Cassava is a monocious plant but selfing does occur due to monoclonal cultivation system. It seems that heterotic effect is predominant in root production. For this reason, breeding by combining ability showed high success when used, enabling India to triplicate its productivity during thirty years jumping from 9 t/ha in the 1960s to 26 t/ha in 2000 while other centers for cassava stationed in the same level of productivity during the same period. Productivity in South America was 14.5 in the 1960 and dropped to 12.5 during the following 30 years.

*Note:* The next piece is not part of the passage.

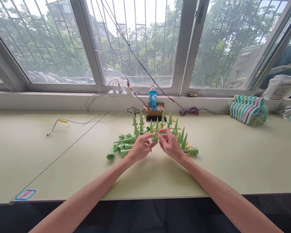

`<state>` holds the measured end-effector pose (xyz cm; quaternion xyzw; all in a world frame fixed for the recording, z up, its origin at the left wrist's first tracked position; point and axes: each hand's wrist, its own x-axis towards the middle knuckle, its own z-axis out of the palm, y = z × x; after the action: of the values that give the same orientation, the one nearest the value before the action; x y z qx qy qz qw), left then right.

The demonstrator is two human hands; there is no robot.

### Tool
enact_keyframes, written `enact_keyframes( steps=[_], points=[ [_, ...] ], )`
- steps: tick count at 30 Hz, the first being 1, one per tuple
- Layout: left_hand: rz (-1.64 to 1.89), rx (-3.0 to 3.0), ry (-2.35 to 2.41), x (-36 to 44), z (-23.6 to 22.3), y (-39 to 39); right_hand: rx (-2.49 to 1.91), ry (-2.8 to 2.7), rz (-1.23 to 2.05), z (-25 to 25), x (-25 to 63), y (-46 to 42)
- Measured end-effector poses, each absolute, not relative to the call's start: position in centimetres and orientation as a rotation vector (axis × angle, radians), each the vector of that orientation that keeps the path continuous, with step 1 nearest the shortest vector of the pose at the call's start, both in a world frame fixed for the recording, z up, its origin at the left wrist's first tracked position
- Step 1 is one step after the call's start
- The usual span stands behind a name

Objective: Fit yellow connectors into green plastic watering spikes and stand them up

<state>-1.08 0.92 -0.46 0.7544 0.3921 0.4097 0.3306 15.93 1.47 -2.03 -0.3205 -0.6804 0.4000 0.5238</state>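
Observation:
My left hand [141, 148] has its thumb and fingers closed around the base of a green plastic watering spike [156, 134], tip up. Beside the spike's right side, the fingertips of my right hand [170, 145] are pinched together; whatever is between them is too small to make out. Several more green spikes stand point-up behind my hands, such as a tall spike [170, 118]. To the left, several others lie in a pile, among them a spike with an open round end [111, 152]. Small yellow pieces [188, 146] lie among the spikes on the right.
Behind the spikes are a black phone [152, 119], a small cardboard box [155, 113] and a bottle of blue liquid [152, 98]. Coiled cable [189, 111] and pastel hangers [248, 109] lie farther right. A thin cable [74, 122] crosses the table [244, 161] at left.

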Motion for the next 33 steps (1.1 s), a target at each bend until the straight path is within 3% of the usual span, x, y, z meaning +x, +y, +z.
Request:
enact_keyframes(
  steps=[7,16,33],
  points=[
    [1.132,2.06,1.054,-0.6,-0.4,0.8,-0.79,-1.614,0.935,-2.0,15.8,1.3],
    [1.135,1.641,1.132,-0.6,-0.2,1.0,-0.877,-1.58,0.75,-2.3,15.9,1.9],
    [0.766,1.377,0.965,-1.2,0.3,0.8,-0.795,-1.722,0.791,-2.3,16.1,1.6]
  ],
)
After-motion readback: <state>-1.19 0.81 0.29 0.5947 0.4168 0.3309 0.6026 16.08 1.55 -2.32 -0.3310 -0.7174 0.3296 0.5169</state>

Mealy bug is the most important danger threatening cassava in Nigeria and Zaire. Biological control proved effective in the last 20 years, but some cases of its virulence attack were recorded in the last three years

The breakdown of this introduced artificial ecosystem may happen. The most durable mean is to breed cassava cultivars resistant to this pest. M. glaziovii Muell.-Arg. proved an excellent resource. It is also very resistant to bacteria blight and Mosaic. This author has bred polyploidized interspecific hybrids between this species and cassava, restoring its fertility and facilitating its utilization. The ideal method to control mealy bug is to breed cultivars from this material. The author has made it disponible for IITA researchers.

Wild Manihot Adans. are sources for valuable characters for improving the crop. They were neglected for a long time. However, a successful case was its manipulation by IITA Scientists led by S. K. Hahn (1980) in the decade 1980 successfully utilized a material provided by this researcher to produce cultivars resistant to bacteria blight and mosaic. These cultivars are cultivated now in more than 4 millions hectares in Nigeria. Further hybridization should be done, since present cultivars will loose their resistence by pathogen mutations during some decades.

Apomixis offers a very valuable mean to protect the crop against contamination and permit maintaining heterosis effect. It was transferred from the wild species successfully by this author to the cultigen (Nassar 1995, 2001, 2004). However, its level should be increased, to meets practical use by farmers.

Screening indigenous clones has revealed some of them to be very rich in carotinoids (B-carotene, and lycopene) combined by excellent palatability and taste. These clones were optimized through process of domestication along thousands of years. They may play an important role in alleviating hunger for poor people in the tropics. However, there is a need to educate and alert people about their nutritive value.